Se Cerati morasse no México, antes do Congresso aprovar o novo Código de Processo Civil em 24 de abril, ele teria sido colocado sob curatela, o que significa que outra pessoa decidiria tudo por ele. Mas o México agora reconhece a plena capacidade juridica para todos com 18 anos ou mais e o direito à tomada de decisões com apoio.

Este procedimento histórico reconhece a plena capacidade legal de todos as pessoas adultas no México e o direito de tomarem decisões apoiadas. Regula também a única hipótese em que um juiz pode designar uma pessoa de apoio, quando não é possível conhecer, por qualquer meio, a vontade e as preferências de uma pessoa, como no caso Cerati.

Isso significa que, agora, uma pessoa próxima a Cerati, como sua mãe, sua namorada ou até mesmo um de seus amigos, poderia comparecer perante um juiz e pedir para ser indicada como uma assessora para suas decisões. Aqui você pode se perguntar, isso não é a mesma coisa que interdição? Esse procedimento não é o mesmo que o México já tinha? Não, não é o mesmo.

O Código de Processo Civil estabelece que o juiz deve assegurar que esforços concretos, consideráveis ​​e pertinentes tenham sido realizados para determinar a vontade e as preferências de Cerati, entre outras coisas, proporcionando acomodação razoável ou usando meios alternativos de comunicação antes de nomear uma pessoa. Existem situações nas quais se pode chegar a acreditar que a pessoa não consegue se comunicar de forma alguma, mas na verdade consegue por meio de meios alternativos de comunicação.

O respeito à vontade e às preferências da pessoa é o princípio geral que rege o código aprovado pelo Congresso nesta semana. Trata-se de uma alteração que se afasta diametralmente da regra de “melhor interesse”, anteriormente aplicada no âmbito dos regulamentos de interdição.

Uma vez que o juiz esteja certo de que não há meios disponíveis para determinar a vontade e as preferências de Cerati, ele designaria uma pessoa de apoio, dentre aquelas que tiveram com ele uma relação próxima baseada em confiança, amizade, cuidado ou parentesco.
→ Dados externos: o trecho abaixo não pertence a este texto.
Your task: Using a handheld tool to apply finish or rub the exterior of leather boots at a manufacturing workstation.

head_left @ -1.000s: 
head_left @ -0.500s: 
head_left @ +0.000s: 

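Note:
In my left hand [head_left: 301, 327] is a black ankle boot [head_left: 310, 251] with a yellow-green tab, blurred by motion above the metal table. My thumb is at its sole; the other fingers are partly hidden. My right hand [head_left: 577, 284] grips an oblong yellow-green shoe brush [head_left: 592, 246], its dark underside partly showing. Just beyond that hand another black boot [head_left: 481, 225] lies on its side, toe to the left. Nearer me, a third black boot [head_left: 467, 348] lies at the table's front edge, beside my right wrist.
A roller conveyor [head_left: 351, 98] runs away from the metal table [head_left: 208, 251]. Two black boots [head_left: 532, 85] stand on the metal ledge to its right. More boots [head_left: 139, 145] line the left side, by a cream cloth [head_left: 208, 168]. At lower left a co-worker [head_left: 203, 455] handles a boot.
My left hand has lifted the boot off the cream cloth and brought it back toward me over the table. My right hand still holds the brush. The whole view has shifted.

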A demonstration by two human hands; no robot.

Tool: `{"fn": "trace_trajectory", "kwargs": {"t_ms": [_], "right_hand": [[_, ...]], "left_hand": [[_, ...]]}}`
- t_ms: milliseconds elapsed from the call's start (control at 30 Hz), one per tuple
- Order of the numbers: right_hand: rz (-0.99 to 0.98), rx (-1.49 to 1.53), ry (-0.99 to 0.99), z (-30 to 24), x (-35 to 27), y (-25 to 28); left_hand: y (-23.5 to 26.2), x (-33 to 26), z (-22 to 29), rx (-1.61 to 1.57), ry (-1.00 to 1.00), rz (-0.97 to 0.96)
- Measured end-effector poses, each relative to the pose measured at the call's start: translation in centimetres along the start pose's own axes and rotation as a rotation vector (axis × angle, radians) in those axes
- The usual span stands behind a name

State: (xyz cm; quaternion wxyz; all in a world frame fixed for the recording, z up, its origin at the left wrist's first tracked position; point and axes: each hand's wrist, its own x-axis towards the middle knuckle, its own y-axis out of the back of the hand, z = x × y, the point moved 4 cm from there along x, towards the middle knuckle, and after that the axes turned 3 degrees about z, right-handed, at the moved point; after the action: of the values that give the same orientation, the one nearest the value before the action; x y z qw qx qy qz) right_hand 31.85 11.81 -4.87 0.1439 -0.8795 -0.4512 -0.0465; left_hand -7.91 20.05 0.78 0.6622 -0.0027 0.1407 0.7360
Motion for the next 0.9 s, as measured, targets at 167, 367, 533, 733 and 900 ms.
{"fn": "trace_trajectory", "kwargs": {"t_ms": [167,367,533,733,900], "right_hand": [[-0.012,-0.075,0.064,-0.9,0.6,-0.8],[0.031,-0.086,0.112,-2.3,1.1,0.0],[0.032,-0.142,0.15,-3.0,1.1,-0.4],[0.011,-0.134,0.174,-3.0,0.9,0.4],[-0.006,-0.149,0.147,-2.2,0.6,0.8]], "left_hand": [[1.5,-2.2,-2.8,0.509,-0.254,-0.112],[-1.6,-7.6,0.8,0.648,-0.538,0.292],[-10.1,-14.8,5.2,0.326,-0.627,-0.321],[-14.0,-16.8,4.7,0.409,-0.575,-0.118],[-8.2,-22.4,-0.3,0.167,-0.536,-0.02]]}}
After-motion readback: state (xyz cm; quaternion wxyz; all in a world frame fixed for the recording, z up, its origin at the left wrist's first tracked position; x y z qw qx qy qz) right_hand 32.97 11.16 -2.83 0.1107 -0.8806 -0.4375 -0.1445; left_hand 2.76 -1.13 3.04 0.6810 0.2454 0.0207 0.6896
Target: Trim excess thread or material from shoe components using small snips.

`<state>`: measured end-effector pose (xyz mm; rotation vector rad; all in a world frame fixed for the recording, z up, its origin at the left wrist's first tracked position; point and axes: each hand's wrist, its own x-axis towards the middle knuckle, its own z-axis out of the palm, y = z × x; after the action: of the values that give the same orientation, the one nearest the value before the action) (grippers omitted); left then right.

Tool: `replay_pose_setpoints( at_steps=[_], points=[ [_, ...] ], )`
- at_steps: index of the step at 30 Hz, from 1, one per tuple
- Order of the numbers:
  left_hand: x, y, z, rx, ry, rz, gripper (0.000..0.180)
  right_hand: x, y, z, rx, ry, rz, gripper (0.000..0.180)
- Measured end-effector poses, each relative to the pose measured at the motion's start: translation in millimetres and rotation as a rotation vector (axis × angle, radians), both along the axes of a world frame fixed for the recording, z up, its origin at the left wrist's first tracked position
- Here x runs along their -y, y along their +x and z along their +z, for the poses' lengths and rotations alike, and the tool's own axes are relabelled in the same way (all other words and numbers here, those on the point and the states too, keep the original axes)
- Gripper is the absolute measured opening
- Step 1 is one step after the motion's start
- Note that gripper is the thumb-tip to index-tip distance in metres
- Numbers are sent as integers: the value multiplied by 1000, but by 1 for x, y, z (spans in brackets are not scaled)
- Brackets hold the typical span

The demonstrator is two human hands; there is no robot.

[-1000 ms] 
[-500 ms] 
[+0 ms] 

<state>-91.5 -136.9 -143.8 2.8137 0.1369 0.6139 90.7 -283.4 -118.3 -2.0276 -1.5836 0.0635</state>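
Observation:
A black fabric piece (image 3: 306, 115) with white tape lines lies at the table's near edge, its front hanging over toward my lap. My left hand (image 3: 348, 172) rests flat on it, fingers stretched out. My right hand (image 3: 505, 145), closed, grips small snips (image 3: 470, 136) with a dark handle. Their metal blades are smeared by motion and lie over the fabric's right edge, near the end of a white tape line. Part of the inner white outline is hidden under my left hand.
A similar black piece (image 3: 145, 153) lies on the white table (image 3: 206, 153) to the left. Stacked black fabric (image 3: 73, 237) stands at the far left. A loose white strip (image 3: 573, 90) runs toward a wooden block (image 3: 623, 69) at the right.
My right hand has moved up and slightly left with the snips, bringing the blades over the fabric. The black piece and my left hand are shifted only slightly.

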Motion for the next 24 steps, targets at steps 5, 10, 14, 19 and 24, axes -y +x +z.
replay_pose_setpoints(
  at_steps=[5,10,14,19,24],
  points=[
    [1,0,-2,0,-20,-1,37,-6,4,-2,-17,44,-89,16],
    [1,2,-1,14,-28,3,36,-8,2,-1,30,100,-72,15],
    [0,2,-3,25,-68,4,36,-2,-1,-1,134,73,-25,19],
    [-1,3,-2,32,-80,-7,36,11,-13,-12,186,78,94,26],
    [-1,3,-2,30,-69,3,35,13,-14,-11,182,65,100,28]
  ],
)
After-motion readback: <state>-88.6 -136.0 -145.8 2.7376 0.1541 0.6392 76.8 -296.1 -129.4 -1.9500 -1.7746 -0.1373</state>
O código aprovado exige que a pessoa de apoio nomeada pelo tribunal atue, em todos os momentos, de acordo com a melhor interpretação da vontade e preferências da pessoa interessada, com base em fontes conhecidas de informação relevantes. Essas fontes incluiriam a mãe, filhos e namorada de Cerati, bem como membros de sua banda de rock; a história de vida, seus valores, tradições e crenças; e manifestações prévias de suas vontades e preferências em outros contextos.

O juiz e a pessoa de apoio designada teriam a obrigação contínua de garantir que Cerati ainda seria incapaz de expressar seus desejos e preferências. Se ele se recuperasse do coma, Cerati teria imediatamente o poder de interromper, modificar ou endossar a nomeação judicial da pessoa de apoio.

As pessoas próximas a Cerati teriam o poder de comparecer perante o juiz e questionar a pessoa de apoio designada se tivessem motivos para acreditar que essa pessoa não está agindo de acordo com a melhor interpretação da vontade e das preferências de Cerati. O juiz teria que ouvir as informações e decidir de acordo para garantir que a vontade e as preferências de Cerati fossem atendidas. Isso é radicalmente diferente do que teria acontecido antes da reforma, na qual Cerati teria sido destituído de todo o poder de decisão e reduzido a um objeto em vez de ser considerado um detentor de direitos.

Se a pessoa puder expressar sua vontade e preferências, os códigos civis, que ainda não estão alinhados com o direito internacional, seriam aplicáveis. O marco regulatório civil dos estados requer outras reformas, como a que está em discussão no órgão legislativo da Cidade do México, para harmonizar plenamente a legislação mexicana com o direito internacional dos direitos humanos, mas a reforma processual que aqui tratamos é um avanço de fundamental importância. Esses códigos civis estaduais devem definir como funcionará a tomada de decisão apoiada, bem como salvaguardas para evitar abusos e influência indevida. A reforma não será concluída até que os estados avancem. Agora que o Congresso nacional aboliu a curatela, eles são obrigados a fazê-lo.

Qualquer um de nós poderia, em algum momento, se ver na mesma situação que viveu Cerati. Nesse caso, quase certamente preferiríamos que alguém que soubesse quem somos seguisse nossos desejos. Como disse Cerati em um de seus shows em 2007: Vamos México!